LFG, Datapool: The Heroes and Villains of the AI Era Are Real

By Dia Ali, Global Platforms & Solutions Leader, Data Intelligence at Hitachi Vantara

In a world rife with division, data isn’t spared. Its dual nature — a source for both good and ill — is ultimately shaped by those who interact with it. 

It can be the kryptonite that brings mega-multinationals to their knees with a blow to public trust, like Ticketmaster’s recent data breach exposing the payment information of 560 million users. Exploited as a weapon, it poses threats to privacy, security, ethical standards, and even economic and social stability. Or, it can be the lighting that fuels brilliant innovation, like the acceleration of cancer drug discovery. Indeed, data is the foundation for resilient, sustainable, and transformative new technologies like AI, driving meaningful progress around the world and empowering individuals and organizations to make better decisions. AI’s success or failure across industries is dependent on the abundance and quality of data, or lack thereof.  

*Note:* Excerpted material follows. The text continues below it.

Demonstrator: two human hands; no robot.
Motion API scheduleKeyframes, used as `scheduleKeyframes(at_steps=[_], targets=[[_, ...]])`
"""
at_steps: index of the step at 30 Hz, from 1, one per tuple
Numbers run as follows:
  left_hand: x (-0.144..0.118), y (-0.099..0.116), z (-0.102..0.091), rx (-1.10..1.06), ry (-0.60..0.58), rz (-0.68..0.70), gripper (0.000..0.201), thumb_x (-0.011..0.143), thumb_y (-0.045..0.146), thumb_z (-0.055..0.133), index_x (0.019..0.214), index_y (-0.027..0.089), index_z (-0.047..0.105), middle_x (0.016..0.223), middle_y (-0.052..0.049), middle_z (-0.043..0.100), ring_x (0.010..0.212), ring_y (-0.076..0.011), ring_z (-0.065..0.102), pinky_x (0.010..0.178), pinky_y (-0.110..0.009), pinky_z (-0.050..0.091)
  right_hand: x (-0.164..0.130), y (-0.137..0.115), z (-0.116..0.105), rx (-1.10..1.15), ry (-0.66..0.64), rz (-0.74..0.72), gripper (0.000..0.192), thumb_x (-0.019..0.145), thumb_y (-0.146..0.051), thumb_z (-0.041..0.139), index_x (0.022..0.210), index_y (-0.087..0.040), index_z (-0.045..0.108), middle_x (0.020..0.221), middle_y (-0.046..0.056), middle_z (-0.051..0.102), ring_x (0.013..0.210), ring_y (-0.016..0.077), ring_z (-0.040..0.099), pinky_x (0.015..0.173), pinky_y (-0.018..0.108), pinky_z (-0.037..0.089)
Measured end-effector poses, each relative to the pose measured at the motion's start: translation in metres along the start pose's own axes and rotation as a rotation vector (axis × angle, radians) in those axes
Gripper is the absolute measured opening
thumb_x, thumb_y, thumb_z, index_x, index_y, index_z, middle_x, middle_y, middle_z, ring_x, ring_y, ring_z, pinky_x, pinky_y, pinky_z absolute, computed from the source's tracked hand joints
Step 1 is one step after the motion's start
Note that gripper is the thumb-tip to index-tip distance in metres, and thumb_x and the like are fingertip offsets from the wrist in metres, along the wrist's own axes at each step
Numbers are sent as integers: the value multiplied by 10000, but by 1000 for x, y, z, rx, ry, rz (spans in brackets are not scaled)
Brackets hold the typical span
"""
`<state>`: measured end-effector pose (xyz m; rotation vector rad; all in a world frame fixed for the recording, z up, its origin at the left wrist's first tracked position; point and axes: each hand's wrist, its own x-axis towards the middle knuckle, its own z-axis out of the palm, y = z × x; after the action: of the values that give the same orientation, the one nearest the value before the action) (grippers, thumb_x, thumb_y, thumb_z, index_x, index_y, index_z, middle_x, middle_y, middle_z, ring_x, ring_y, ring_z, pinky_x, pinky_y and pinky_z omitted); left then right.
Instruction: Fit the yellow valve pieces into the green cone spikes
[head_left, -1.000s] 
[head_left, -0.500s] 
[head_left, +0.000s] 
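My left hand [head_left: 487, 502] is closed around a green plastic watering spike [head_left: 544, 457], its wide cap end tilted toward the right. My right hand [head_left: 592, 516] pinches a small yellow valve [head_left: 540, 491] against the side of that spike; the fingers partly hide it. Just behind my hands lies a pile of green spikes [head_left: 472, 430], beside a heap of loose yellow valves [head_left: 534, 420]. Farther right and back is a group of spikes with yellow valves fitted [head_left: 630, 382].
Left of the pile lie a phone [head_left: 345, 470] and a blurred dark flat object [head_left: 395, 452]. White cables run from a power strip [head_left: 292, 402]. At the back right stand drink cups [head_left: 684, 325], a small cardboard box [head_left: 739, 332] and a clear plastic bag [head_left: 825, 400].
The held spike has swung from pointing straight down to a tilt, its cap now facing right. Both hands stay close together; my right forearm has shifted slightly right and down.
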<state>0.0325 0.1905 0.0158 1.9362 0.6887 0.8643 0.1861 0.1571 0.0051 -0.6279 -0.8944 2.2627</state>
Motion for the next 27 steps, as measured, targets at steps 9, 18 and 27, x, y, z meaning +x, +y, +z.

Right now, the world is full of very real data heroes and data villains, the former wielding it carefully for good and the latter twisting it for chaotic ends. The people in these roles exist everywhere. They aren’t relegated to positions in data compliance and ethics offices or, alternately, the dark corners of the internet. In fact, as HBR noted, the EU in just five years “has fined companies more than 1,400 times for a total of nearly €3 billion for violations of the General Data Protection Regulation (GDPR).” Nefarious and irresponsible players can deliberately misuse data. But incomplete, inaccurate, and inconsistent data also plagues ecosystems. This so-called rogue or dirty data, like falsified and stolen data, poses risks when ignored, as overlooked records can seep into analyses and skew decision-making.  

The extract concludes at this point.